Sonlarla baş edemeyen insanların durağı sanırım hüzünlü şarkılar.
Acaba yüzüp yüzüp kuyruğuna gelince bırakmak bir hobi olsaydı, kaç kişi hayatını bundan profesyonel bir şekilde kazanırdı? Ya da bu bir hevesini almışlık mıdır? Yaşam deneyimlerimiz aldığımız heveslerin bize getirdikleriyse eğer, insanları aynı masaya oturtan ve bağdaştıran ve de yaklaştıran ortak bir sona dahil olmaları mıdır?

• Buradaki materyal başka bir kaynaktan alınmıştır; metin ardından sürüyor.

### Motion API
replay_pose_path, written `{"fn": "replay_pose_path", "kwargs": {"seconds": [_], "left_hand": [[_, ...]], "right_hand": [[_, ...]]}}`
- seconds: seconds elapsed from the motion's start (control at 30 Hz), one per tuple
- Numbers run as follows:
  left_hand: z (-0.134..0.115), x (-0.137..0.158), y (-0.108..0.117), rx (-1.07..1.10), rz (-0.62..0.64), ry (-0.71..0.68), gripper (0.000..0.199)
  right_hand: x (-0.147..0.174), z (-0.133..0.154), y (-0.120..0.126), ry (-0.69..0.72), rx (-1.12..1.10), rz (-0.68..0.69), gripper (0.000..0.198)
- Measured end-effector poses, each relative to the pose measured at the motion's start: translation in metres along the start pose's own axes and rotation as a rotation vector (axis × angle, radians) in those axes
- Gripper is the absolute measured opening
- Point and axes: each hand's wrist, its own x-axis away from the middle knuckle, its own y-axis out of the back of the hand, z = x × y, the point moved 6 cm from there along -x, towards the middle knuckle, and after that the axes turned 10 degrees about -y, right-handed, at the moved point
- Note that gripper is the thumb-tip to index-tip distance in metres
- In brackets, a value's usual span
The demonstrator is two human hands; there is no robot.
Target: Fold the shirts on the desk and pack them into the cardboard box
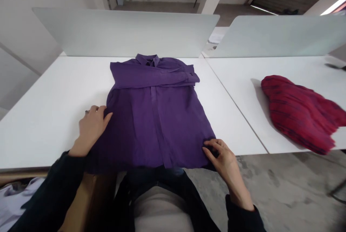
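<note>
The purple button-up shirt [178,116] is pinched at its sides by left fingers [102,108] and right fingers [215,142]; tension should be matched.

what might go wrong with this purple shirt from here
The purple collared fabric shirt could slip off, since its hem hangs over the near edge of the white flat tabletop. The folded purple sleeve fabric across its chest might shift if the bare left hand and bare right hand tug unevenly.
</note>
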Motion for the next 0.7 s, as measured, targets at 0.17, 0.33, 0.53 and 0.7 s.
{"fn": "replay_pose_path", "kwargs": {"seconds": [0.17,0.33,0.53,0.7], "left_hand": [[-0.002,-0.033,-0.013,-0.057,0.098,0.022,0.039],[0.012,-0.017,-0.012,0.0,0.05,0.066,0.044],[0.004,0.068,0.004,0.414,-0.236,0.013,0.036],[-0.056,0.161,-0.071,1.401,0.334,0.33,0.032]], "right_hand": [[0.0,0.0,-0.001,0.0,-0.008,0.007,0.03],[-0.001,0.004,0.0,-0.008,-0.004,-0.007,0.027],[0.034,0.014,0.017,-0.051,-0.111,-0.093,0.021],[0.086,-0.005,-0.024,-0.399,-0.49,0.233,0.038]]}}
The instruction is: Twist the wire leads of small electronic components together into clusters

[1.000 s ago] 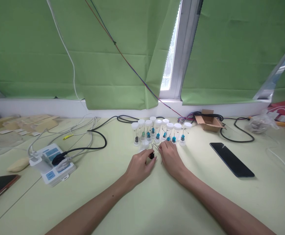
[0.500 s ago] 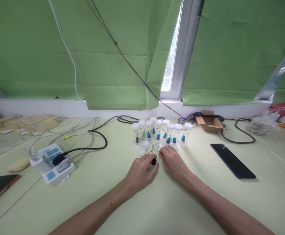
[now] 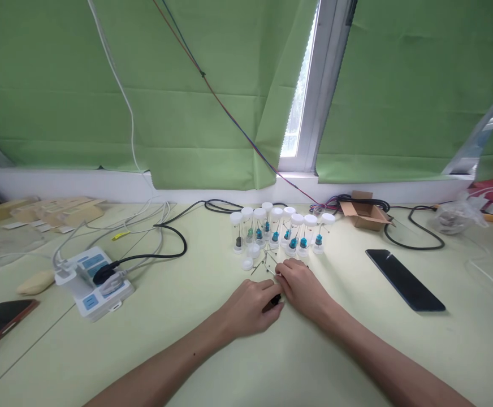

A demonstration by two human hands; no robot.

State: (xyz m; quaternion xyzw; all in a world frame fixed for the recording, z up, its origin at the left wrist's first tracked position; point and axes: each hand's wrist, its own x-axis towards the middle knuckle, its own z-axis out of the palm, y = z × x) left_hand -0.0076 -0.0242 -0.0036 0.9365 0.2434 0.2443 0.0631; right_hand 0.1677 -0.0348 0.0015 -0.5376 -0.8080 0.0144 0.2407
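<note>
In front of me, my left hand is closed around a small black piece, mostly covered by the fingers. My right hand is close beside it, fingertips pressed together on the table. One thin pale rod reaches to those fingertips; whether they grip it is hidden. Several thin metal pins lie loose just beyond the hands. Behind them stand several clear vials with white lids, each with a small teal, green or dark part and thin pins inside. Two loose white caps rest at the left of the pins.
A dark phone lies to the right. An open cardboard box and black cables are at the back right. On the left are a white power strip with plugs, a red-edged phone and yellowish blocks.
My left hand has shifted slightly right and nearer to me with the black piece, uncovering more of the pins. My right hand has come slightly nearer to me.
</note>
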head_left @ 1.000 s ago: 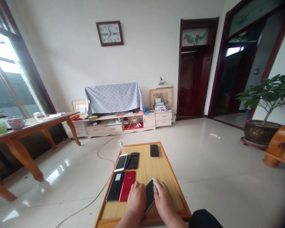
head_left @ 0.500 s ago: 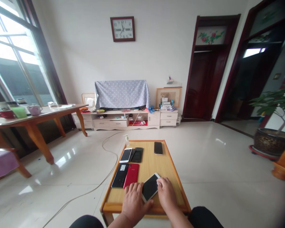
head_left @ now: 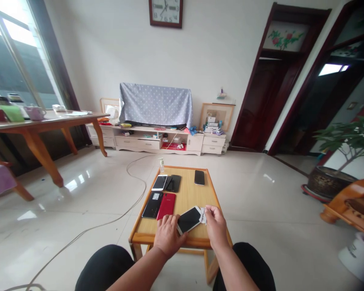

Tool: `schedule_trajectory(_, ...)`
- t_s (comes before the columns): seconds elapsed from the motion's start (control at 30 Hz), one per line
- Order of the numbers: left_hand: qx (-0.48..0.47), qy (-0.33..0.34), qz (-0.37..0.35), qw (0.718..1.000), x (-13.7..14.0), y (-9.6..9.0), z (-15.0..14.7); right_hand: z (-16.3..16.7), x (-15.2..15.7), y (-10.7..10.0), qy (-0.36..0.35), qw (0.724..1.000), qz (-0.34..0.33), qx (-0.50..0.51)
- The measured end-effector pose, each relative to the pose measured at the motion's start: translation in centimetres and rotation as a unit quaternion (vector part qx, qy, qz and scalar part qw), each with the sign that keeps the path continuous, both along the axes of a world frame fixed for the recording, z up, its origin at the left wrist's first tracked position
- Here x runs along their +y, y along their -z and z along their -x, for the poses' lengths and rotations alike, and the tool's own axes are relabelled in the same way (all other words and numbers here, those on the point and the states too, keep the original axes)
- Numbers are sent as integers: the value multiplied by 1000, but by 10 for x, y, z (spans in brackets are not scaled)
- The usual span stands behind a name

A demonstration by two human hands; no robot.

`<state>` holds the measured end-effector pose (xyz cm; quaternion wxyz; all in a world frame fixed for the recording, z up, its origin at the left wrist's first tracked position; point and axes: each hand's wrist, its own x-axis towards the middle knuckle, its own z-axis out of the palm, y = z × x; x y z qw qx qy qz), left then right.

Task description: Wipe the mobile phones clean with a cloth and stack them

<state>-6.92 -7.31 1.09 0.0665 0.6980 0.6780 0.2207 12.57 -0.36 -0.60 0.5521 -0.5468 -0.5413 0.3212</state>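
A white-framed smartphone (head_left: 189,220) with a dark screen lies tilted near the front of the small wooden table (head_left: 194,198). My left hand (head_left: 169,236) holds its lower left end, thumb at the near edge and fingers at the far side. At the phone's right end, my right hand (head_left: 216,226) pinches a crumpled whitish wipe or cloth (head_left: 203,216). Left of the phone lie a red phone (head_left: 166,206) and a black phone (head_left: 152,205) with a white label. Behind them are a white phone (head_left: 159,182) and dark flat devices (head_left: 174,183), partly overlapping.
Another black phone (head_left: 199,177) lies at the table's far right. A pump bottle (head_left: 161,165) stands at the far left corner. A cable (head_left: 109,221) runs over the floor on the left. A white bin (head_left: 358,256) and a potted plant (head_left: 330,184) are at right.
The view has tilted downward. My right hand has shifted off the screen to the phone's right end, and the wipe or cloth now shows plainly. The phone lies at a flatter angle.
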Motion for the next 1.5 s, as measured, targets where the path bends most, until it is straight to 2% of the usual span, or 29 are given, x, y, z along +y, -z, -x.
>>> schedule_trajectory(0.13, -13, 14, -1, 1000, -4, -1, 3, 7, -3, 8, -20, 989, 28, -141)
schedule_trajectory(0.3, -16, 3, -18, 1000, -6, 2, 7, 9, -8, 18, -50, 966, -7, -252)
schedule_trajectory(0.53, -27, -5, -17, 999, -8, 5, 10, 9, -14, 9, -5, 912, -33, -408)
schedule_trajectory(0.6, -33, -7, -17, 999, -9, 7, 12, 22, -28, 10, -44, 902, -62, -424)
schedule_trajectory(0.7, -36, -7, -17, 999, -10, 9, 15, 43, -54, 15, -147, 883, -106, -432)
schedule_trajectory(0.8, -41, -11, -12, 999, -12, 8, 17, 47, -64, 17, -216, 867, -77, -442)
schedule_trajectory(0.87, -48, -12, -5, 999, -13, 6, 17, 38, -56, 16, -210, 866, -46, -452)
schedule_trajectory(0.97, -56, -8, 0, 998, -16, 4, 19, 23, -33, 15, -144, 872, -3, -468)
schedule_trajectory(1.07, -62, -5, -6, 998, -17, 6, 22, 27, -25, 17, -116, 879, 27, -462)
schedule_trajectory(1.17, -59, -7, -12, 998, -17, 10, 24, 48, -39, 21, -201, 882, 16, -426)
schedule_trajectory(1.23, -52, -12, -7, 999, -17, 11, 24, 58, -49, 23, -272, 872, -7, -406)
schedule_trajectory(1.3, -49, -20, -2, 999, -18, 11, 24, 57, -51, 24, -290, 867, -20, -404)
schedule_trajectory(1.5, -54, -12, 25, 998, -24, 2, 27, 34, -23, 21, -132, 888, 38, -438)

Yarım kalan işlerinin huzursuzluğunu yaşayan insanlardan biriyim. Cümlelerimin sonuna nokta koymayı seviyorum diye de eleştirilirim. Oysaki pek çok film serisinin, en iyisi ilki değil mi? Yarım bırakılsa pek çok kişiyi daha mutlu etmez mi? Aldığımız kararların pek çoğu şekil verip fırınlayamadığımız killer gibi. Kimsenin değiştirilemeyecek bir sona sahip olma ihtimalini göze alamaması gibi. Oysaki her şey biraz toprak, biraz su. Kırıp yeniden başlamak bu kadar büyük mesele olmamalı ya da geri alınamayacak seçimlerin korkusu.
Sonlarıyla baş edemeyen insanlar için mayalanmış tüm alkollü içkiler. Bir masaya oturmuşuz şimdi, üzgünüz ama annelerin başımızı okşama tesellisiyle dolu o şarkılar, şiirler.